Work as an audiologist
There are many reasons why our hearing worsens with age but, working as an audiologist, you’ll be able to help the elderly combat their auditory problems and, in many cases, even improve their hearing.
Audiologists perform tests, offer diagnoses, and provide treatment for ear problems ranging from balance impairment to hearing loss. They can also advise the elderly on ways to minimize the damage to hearing and fitting hearing aids and other assistance devices like implants.
To work in this highly fulfilling role requires a degree in audiology (typically four years), after which you may choose to specialize in particular sectors (i.e., auditory processing issues, implants, problems with balance, etc.).
Work in elderly patient care at home
Often, elderly people don’t feel ready to enter care facilities and instead choose to remain in their homes. However, when this becomes too challenging, they need the extra support provided by a home helper.
Elderly patient care in the home can encompass everything from assisting with washing and dressing to cooking, performing household/shopping chores, driving patients to appointments, and generally ensuring the home environment is safe.
To work in this role, you’ll ideally possess a qualification in health and social care – however, you should check with employers as many vary in their exact requirements, with some providing on-the-job training. Perhaps more important than qualifications, you will need to have excellent soft skills, including patience, the ability to talk and listen well, relate to others, and have multitasking skills.
Take a job as an Occupational Therapist
Occupational therapists work mostly with ill, disabled, or elderly patients to help them regain skills that have been lost – often through accident or disease. This vital role helps improve the patient’s quality of life by using everyday activities to expand the abilities they need to live as normal a life as possible.
As an occupational therapist, you will also look at ways to improving the patient’s environment (perhaps my moving furniture, lowering shelves, etc.) to make it easier for them to live their lives and reduce the danger of falls, trips, and other accidents. You will also help the patient with general day-to-day tasks like washing, eating, cooking, etc.
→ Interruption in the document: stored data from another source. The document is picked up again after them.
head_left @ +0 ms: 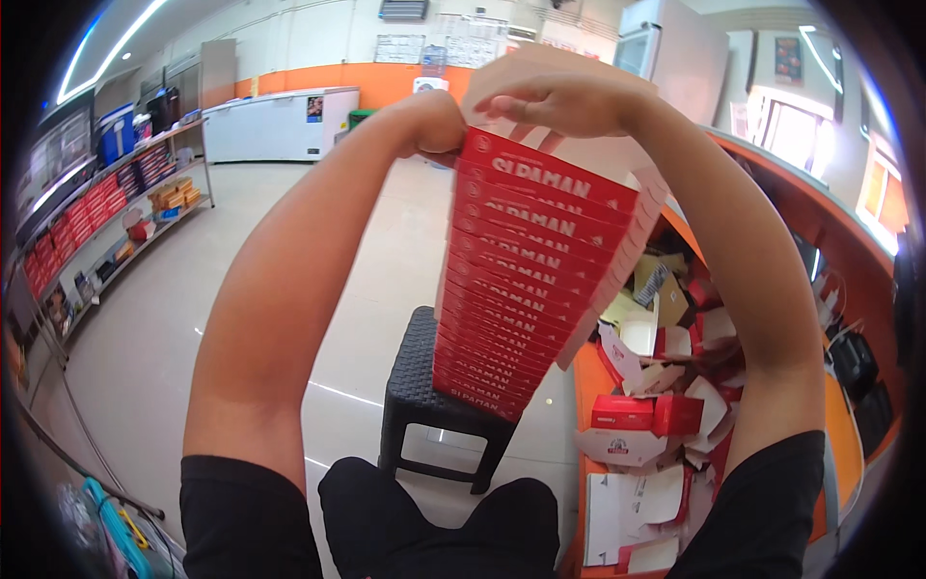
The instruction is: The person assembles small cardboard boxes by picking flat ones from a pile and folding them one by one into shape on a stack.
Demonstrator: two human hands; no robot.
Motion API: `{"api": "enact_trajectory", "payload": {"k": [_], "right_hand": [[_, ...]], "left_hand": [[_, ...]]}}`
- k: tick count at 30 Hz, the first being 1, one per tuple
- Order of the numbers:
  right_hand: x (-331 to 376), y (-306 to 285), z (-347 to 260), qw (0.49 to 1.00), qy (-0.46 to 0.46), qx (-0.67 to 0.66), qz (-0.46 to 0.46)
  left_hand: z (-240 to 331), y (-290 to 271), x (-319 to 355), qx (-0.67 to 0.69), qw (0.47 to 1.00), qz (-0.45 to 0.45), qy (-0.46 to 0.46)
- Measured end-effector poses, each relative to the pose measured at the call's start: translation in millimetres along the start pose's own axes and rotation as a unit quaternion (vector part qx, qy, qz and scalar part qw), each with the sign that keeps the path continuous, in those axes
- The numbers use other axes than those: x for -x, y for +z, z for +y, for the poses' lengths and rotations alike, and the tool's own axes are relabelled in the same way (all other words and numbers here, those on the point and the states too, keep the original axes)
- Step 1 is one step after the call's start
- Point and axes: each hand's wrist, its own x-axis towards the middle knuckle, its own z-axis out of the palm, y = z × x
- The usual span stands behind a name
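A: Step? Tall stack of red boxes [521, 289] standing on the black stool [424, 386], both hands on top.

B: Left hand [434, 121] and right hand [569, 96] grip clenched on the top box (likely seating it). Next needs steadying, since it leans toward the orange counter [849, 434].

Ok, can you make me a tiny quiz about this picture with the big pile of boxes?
1. True or false: the tall stack of red boxes stands on a black stool.
2. Which hand rests on top of the stack: A) the left hand, B) the right hand, C) neither?
3. What lies on the orange counter to the person's right?

Key
1. True.
2. B; the left hand presses the stack's upper side.
3. A heap of loose cardboard boxes, red and white, some folded, some flat.
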Motion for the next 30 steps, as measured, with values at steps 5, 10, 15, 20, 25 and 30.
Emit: {"api": "enact_trajectory", "payload": {"k": [5,10,15,20,25,30], "right_hand": [[42,-5,-17,0.993,-0.049,0.068,0.084],[119,42,-8,0.904,-0.142,-0.061,0.400],[239,249,-5,0.781,-0.074,-0.300,0.543],[332,513,32,0.613,0.491,-0.334,0.521],[421,535,74,0.561,0.615,-0.107,0.544],[462,527,166,0.400,0.786,0.012,0.471]], "left_hand": [[2,3,9,0.110,0.994,0.008,-0.026],[-55,13,28,0.342,0.936,0.083,-0.003],[-186,128,77,0.252,0.946,0.174,-0.100],[-246,251,134,-0.031,0.979,0.180,-0.085],[-258,302,169,-0.204,0.966,0.148,-0.057],[-236,312,175,-0.192,0.958,0.180,-0.117]]}}
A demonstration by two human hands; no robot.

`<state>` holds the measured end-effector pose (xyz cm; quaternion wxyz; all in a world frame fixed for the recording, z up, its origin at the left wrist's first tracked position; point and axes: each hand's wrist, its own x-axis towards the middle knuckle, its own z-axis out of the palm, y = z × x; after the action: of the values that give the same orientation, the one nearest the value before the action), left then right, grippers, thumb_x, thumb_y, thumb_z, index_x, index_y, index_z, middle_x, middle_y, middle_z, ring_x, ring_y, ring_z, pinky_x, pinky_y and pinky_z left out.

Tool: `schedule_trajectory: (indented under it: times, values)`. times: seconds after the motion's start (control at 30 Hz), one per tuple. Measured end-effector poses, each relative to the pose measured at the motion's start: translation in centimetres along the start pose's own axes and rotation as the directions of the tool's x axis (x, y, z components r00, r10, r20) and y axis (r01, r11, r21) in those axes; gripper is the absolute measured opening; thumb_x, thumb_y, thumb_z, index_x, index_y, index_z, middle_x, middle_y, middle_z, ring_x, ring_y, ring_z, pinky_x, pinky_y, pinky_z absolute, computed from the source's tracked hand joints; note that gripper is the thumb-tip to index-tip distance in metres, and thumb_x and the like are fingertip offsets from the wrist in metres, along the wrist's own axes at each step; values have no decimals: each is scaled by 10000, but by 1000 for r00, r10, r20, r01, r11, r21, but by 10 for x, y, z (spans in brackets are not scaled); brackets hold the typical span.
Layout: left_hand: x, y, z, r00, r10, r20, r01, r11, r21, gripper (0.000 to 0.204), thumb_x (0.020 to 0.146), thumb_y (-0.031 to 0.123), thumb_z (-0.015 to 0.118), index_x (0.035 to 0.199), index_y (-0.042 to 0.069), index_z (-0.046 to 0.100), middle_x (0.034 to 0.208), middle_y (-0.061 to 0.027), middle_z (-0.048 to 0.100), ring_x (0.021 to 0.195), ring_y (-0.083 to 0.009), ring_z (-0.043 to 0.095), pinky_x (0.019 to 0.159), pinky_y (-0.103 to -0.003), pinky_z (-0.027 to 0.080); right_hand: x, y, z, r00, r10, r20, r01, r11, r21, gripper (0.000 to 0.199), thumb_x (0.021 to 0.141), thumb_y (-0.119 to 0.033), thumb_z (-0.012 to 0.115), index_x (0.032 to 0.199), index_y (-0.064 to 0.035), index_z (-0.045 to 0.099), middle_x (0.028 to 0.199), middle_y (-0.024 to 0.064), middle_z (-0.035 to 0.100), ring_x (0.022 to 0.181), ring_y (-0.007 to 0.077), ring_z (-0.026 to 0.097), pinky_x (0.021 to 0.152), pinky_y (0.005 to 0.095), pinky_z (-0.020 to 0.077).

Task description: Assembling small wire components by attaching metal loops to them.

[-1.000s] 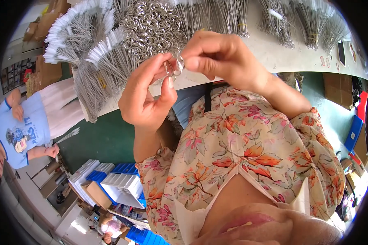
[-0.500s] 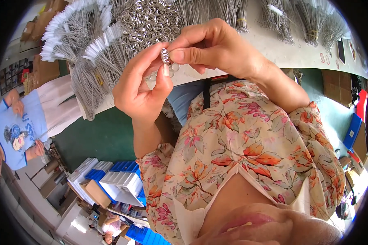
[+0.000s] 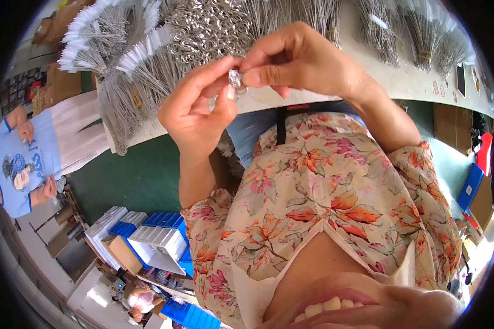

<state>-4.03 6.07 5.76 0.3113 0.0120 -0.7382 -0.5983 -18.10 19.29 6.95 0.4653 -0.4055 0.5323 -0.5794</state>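
Note:
In front of the table edge, both my hands meet around a short, coil-like stack of shiny metal rings [image 3: 235,79]. My left hand [image 3: 195,112] has it pinched between the thumb and fingertips. From the other side, my right hand [image 3: 313,68] presses its thumb and curled forefinger against the same stack. Fingertips partly cover the stack, so I cannot tell whether the rings are separate or one coil. Just beyond my hands, a large heap of loose metal rings [image 3: 208,27] lies on the table.
Bundles of thin grey wires with white ends [image 3: 142,60] lie left of the heap. More wire bundles [image 3: 422,44] spread to the right on the white table [image 3: 389,82]. A person in a light blue shirt [image 3: 24,170] is at far left. Blue-and-white bins [image 3: 159,241] stand behind.
My hands stay pinched together on the rings. The whole view has shifted slightly, and the rings have turned a little between my fingers.

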Motion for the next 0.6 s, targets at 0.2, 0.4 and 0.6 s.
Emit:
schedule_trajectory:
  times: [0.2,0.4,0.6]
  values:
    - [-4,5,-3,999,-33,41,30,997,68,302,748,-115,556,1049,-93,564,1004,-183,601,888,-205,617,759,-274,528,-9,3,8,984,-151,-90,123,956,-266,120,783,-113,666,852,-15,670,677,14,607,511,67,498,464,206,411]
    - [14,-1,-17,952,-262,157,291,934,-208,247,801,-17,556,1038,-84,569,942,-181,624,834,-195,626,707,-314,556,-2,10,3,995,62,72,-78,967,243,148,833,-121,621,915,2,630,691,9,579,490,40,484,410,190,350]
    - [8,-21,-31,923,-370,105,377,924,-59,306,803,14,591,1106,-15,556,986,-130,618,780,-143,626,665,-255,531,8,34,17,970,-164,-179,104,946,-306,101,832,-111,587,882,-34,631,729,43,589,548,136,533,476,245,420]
To be an occupational therapist, you’ll need a degree in occupational therapy plus an appropriate license to work in your state.
Take a job in counseling
The aging process can be difficult for many people. Counselors work with the aged to help them overcome the often substantial emotional and physical problems they encounter as they age. There are often significant personal problems associated with aging and the social impact and isolation that can come hand in hand with reduced mobility or disabilities.
This role can often be challenging depending on the severity of the patient’s problems, so a relevant degree in psychotherapy or counseling requires a strong mental mindset and a good sense of empathy.
Work as a speech therapist
Problems with speech are often the result of other more serious health issues such as a stroke or brain injury but can still be devastating for the patient. Working as a speech therapist, you will help your patients regain their verbal communication skills and iron out any irregularities that may have crept in. Speech therapists also commonly help with problems swallowing.
To work in this role, you’ll need to have a Speech-Language Pathology degree and also have strong, soft skills such as being a good communicator and showing patience and empathy.
Jobs in elderly care – the takeout Working with the elderly can be challenging at times but is still a massively important and rewarding role to fulfill. From improving hearing to increasing quality of life, many career opportunities in the elderly care sector will see you gaining secure employment prospects while making a real difference to society.